» **Required action**:
Set down every record below exactly as written, but leave out the pictures.

» **Information shown**:
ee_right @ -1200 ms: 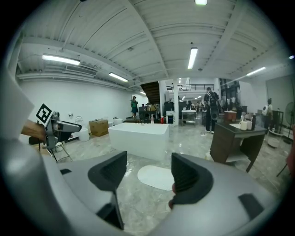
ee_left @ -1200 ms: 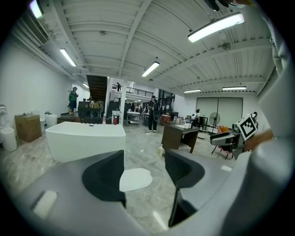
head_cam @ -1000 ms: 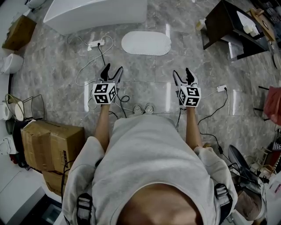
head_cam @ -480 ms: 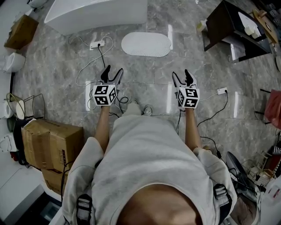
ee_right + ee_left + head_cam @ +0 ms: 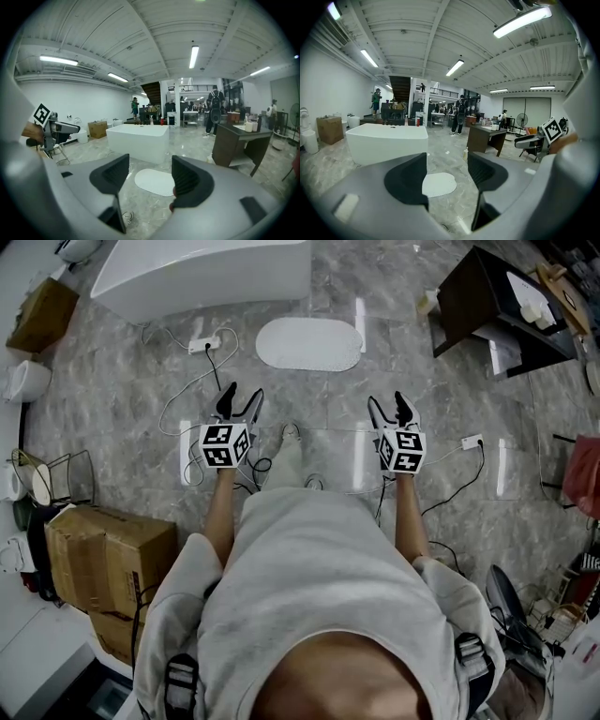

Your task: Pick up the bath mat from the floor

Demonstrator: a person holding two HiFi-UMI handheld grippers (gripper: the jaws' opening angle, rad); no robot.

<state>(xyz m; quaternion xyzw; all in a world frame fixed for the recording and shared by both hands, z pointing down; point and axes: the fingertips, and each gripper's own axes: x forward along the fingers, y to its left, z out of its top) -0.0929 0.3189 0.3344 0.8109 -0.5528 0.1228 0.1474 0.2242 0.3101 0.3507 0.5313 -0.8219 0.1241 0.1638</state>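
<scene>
The white oval bath mat lies flat on the grey marble floor, just in front of the white bathtub. Both grippers hang at waist height, well short of it. My left gripper is open with nothing between its jaws; its own view shows the bath mat through the gap. My right gripper is open and empty too, and the bath mat shows between its jaws, with the bathtub behind.
A power strip and cables trail across the floor left of the mat. A dark desk stands at the right, cardboard boxes at the left. The person's foot steps forward between the grippers. People stand far back in the hall.
The person has stepped forward: one foot now reaches out between the grippers, and the mat and tub sit slightly nearer. Both grippers stay open and level.
</scene>
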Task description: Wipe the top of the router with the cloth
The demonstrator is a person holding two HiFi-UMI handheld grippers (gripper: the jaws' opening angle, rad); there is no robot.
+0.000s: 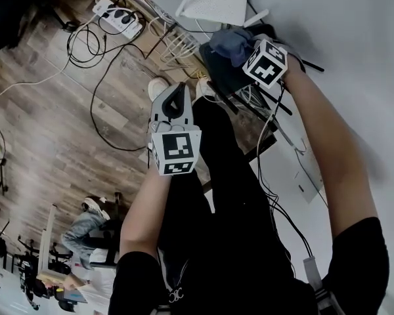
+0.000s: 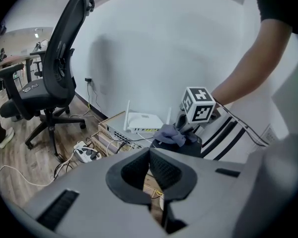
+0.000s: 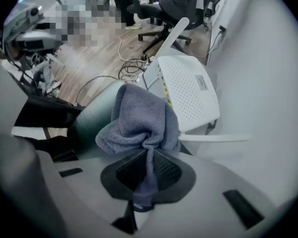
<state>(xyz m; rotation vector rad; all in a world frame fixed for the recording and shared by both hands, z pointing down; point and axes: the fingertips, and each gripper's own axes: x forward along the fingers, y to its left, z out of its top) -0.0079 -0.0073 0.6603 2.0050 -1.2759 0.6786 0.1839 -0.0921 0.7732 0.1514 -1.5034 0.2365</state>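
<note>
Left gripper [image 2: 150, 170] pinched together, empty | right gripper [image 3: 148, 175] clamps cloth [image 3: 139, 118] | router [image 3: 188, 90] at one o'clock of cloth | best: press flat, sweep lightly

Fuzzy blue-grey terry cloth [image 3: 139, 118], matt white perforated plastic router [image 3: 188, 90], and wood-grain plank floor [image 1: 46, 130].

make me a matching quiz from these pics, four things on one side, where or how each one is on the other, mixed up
1 cloth
2 router
3 left gripper
4 power strip

a lying on the wood floor
b white, with antennas
c jaws together, nothing between them
d pinched in the right gripper

Pairs: 1-d, 2-b, 3-c, 4-a
</note>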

» **Written answer**:
ee_right @ -1200 ms: 
ee_left @ -1200 ms: 
head_cam @ -1000 ms: 
head_cam @ -480 ms: 
ee_right + ee_left + head_cam @ +0 ms: 

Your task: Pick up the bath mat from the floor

Demonstrator: a person holding two HiFi-UMI handheld grippers (gripper: the jaws' opening angle, rad); no robot.

<state>(xyz m; quaternion xyzw; all in a world frame fixed for the recording and shared by both hands, z pointing down; point and axes: the fingertips, and each gripper's own axes: x forward along the fingers, y to its left, z out of its top) -0.0929 0.3189 0.3344 0.8109 -0.5528 0.1228 0.1474 0.2242 0.3101 0.3507 0.5313 -0.8219 0.1241 0.1638</state>
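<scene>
The white oval bath mat lies flat on the grey marble floor, just in front of the white bathtub. Both grippers hang at waist height, well short of it. My left gripper is open with nothing between its jaws; its own view shows the bath mat through the gap. My right gripper is open and empty too, and the bath mat shows between its jaws, with the bathtub behind.
A power strip and cables trail across the floor left of the mat. A dark desk stands at the right, cardboard boxes at the left. The person's foot steps forward between the grippers. People stand far back in the hall.
The person has stepped forward: one foot now reaches out between the grippers, and the mat and tub sit slightly nearer. Both grippers stay open and level.
</scene>
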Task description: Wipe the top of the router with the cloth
The demonstrator is a person holding two HiFi-UMI handheld grippers (gripper: the jaws' opening angle, rad); there is no robot.
+0.000s: 
+0.000s: 
+0.000s: 
<state>(xyz m; rotation vector rad; all in a world frame fixed for the recording and shared by both hands, z pointing down; point and axes: the fingertips, and each gripper's own axes: x forward along the fingers, y to its left, z out of its top) -0.0079 -0.0073 0.6603 2.0050 -1.2759 0.6786 0.1839 -0.0921 0.7732 0.1514 -1.5034 0.2365</state>
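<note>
Left gripper [image 2: 150, 170] pinched together, empty | right gripper [image 3: 148, 175] clamps cloth [image 3: 139, 118] | router [image 3: 188, 90] at one o'clock of cloth | best: press flat, sweep lightly

Fuzzy blue-grey terry cloth [image 3: 139, 118], matt white perforated plastic router [image 3: 188, 90], and wood-grain plank floor [image 1: 46, 130].

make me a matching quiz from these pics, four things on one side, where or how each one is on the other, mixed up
1 cloth
2 router
3 left gripper
4 power strip

a lying on the wood floor
b white, with antennas
c jaws together, nothing between them
d pinched in the right gripper

Pairs: 1-d, 2-b, 3-c, 4-a
</note>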

The response is now complete.